Contre le mal-logement, certaines villes imposent un permis de louer

le 24 août 2018

Afin de lutter plus efficacement contre l’habitat indigne, la loi Alur permet aux communes qui le souhaitent d’obliger les propriétaires à demander une autorisation avant de mettre leur logement en location.

Contre le mal-logement, certaines villes imposent un permis de louer

mussejereissati / Pixabay

L’incendie à Aubervilliers (93) a une nouvelle fois mis en lumière l’urgence à régler le problème de l’habitat indigne. Pour lutter contre ce fléau, les maires qui le souhaitent ont la possibilité d’imposer aux propriétaires de demander un permis avant de louer leur logement. Fin décembre 2016, un décret pris dans le cadre de la loi Alur avait été publié. Une décision qui avait suscité la colère des professionnels du secteur. «La loi aujourd’hui permet à toutes les mairies qui le souhaitent de mettre en place un permis de louer. Après, ce sont aux maires de décider de le mettre en place», a rappelé Julien Denormandie, secrétaire d’État auprès du ministre de la Cohésion des territoires ce mercredi sur BFM TV.

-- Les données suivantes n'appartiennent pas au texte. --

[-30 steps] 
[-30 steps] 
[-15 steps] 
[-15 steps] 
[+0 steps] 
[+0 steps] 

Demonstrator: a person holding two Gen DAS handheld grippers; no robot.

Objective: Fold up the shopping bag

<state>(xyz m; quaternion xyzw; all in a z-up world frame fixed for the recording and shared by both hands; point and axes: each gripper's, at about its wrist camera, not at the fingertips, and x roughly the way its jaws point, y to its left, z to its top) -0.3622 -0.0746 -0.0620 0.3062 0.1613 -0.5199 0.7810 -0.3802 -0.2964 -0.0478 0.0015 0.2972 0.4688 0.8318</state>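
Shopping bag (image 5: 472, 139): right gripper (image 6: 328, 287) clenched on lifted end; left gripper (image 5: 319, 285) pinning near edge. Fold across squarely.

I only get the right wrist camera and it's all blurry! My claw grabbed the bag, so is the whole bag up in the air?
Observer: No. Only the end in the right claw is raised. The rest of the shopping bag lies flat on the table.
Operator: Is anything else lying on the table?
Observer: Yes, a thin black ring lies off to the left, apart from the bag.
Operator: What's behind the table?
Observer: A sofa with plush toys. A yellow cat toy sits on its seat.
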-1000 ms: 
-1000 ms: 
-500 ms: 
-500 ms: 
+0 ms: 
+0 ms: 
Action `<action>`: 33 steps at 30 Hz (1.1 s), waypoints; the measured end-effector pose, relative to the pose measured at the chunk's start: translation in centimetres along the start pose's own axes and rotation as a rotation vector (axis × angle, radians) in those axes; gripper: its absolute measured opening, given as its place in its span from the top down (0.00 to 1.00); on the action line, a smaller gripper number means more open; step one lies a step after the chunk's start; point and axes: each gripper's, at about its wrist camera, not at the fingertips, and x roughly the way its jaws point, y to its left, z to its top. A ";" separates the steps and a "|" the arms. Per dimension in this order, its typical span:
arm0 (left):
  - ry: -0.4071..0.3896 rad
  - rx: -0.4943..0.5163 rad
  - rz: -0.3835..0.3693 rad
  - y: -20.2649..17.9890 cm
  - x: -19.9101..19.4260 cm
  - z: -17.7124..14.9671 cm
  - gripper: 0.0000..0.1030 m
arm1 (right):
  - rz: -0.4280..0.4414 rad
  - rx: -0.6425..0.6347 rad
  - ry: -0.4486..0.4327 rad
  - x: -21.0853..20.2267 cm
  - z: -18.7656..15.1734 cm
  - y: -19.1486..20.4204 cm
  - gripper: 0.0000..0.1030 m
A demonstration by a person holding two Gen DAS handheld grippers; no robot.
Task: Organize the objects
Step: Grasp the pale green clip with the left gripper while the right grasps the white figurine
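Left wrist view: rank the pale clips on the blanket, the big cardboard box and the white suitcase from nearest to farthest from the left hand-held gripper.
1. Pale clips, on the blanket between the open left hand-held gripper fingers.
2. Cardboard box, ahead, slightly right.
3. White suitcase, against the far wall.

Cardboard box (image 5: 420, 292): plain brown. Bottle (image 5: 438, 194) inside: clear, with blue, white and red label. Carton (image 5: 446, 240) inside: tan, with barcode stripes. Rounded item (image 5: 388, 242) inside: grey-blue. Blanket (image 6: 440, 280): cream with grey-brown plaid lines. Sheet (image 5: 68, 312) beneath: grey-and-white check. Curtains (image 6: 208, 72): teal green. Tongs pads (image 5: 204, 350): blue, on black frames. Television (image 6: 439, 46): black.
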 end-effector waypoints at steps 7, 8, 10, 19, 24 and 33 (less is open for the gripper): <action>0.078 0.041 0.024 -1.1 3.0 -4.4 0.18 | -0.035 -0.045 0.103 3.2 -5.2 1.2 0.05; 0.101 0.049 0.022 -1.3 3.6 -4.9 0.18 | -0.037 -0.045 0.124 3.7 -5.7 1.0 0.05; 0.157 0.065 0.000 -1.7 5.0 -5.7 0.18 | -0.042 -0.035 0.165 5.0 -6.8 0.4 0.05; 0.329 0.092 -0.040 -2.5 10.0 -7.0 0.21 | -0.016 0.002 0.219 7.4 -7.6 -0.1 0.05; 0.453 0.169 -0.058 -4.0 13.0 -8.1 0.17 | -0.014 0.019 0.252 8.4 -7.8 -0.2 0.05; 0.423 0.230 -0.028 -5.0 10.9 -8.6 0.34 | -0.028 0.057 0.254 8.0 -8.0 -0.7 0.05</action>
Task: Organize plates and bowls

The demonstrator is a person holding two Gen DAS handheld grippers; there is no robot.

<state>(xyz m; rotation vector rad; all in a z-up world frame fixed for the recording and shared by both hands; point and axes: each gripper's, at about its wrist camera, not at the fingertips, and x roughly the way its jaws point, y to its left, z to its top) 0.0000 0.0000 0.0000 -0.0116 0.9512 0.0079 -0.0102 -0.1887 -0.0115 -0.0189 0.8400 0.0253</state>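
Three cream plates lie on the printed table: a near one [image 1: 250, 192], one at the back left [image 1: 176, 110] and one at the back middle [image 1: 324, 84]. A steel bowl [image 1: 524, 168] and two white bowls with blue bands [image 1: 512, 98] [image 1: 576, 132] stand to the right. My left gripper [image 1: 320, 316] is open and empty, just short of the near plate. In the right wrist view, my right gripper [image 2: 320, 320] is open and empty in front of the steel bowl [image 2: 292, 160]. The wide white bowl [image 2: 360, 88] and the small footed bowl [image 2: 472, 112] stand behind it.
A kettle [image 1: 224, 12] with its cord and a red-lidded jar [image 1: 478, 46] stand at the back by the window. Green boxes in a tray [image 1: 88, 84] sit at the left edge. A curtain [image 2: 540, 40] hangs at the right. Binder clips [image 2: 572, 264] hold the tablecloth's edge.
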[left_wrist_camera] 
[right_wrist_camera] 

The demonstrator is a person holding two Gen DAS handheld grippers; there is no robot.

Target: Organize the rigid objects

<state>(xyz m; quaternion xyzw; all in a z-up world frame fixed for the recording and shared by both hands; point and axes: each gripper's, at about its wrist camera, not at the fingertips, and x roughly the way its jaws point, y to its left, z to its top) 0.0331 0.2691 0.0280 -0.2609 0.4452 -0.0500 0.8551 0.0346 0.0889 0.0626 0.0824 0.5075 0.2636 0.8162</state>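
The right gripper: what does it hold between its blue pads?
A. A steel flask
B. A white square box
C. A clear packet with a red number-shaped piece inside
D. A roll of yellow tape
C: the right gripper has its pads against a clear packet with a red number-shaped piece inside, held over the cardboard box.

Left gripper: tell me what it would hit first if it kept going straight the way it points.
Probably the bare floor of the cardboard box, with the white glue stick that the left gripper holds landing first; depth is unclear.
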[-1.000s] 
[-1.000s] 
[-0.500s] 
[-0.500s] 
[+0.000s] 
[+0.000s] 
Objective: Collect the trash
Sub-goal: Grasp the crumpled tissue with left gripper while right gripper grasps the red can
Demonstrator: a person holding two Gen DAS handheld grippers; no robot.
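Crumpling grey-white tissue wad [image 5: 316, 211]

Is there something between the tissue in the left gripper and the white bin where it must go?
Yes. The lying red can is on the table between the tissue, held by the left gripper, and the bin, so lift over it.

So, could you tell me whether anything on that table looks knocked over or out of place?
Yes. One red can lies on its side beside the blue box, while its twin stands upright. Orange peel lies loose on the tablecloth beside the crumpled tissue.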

De quoi s’agit-il? La mise en location d’un bien doit faire l’objet d’une autorisation préalable (dont voici un exemplaire). Ce document est délivré dans un délai d’un mois par la mairie et est valable pendant deux ans. Vous devez effectuer cette démarche à chaque nouveau bail signé avec de nouveaux locataires. Autrement dit, il n’est pas nécessaire de demander une autorisation pour un simple avenant. «Ce document va permettre à la mairie de vérifier l’identité des propriétaires», précise le secrétaire d’État.

Pour tout logement considéré comme insalubre, la demande d’autorisation préalable de mise en location pourra être rejetée ou autorisée sous condition de travaux ou d’aménagements. Une fois ce permis obtenu, le bailleur et le locataire peuvent signer le bail. S’il ne respecte pas ces obligations, le propriétaire risque une amende pouvant aller jusqu’à 5000 euros, voire 15.000 euros en cas de location d’un bien malgré un avis défavorable. La première ville à l’avoir mis en place, c’est Fourmies (Nord). Ainsi, depuis septembre 2017, aucun propriétaire ne peut louer son logement sans ce document.

À Aubervilliers, dont le département (la Seine-Saint-Denis) est le plus touché en Ile-de-France par les logements indignes, ce sera bientôt le cas. «Nous avons mis en place le permis de louer mais il faut six mois pour l’application. Il entrera donc en vigueur en janvier 2019», a déclaré Mériem Derkaoui, maire PCF de la ville ce mercredi sur RMC. À Paris, la mairie réfléchit à le mettre en place dans certains quartiers. Encore très récent, ce permis n’a été mis en place que par peu de communes. En France, on compte certes environ 600.000 logements indignes, selon la fondation Abbé Pierre. Mais ils ne représentent qu’à peine plus de 5% du parc locatif privé (11 millions de logements en France). La plupart des villes craignent, à l’instar de l’encadrement des loyers, que ce dispositif fasse fuir les investisseurs.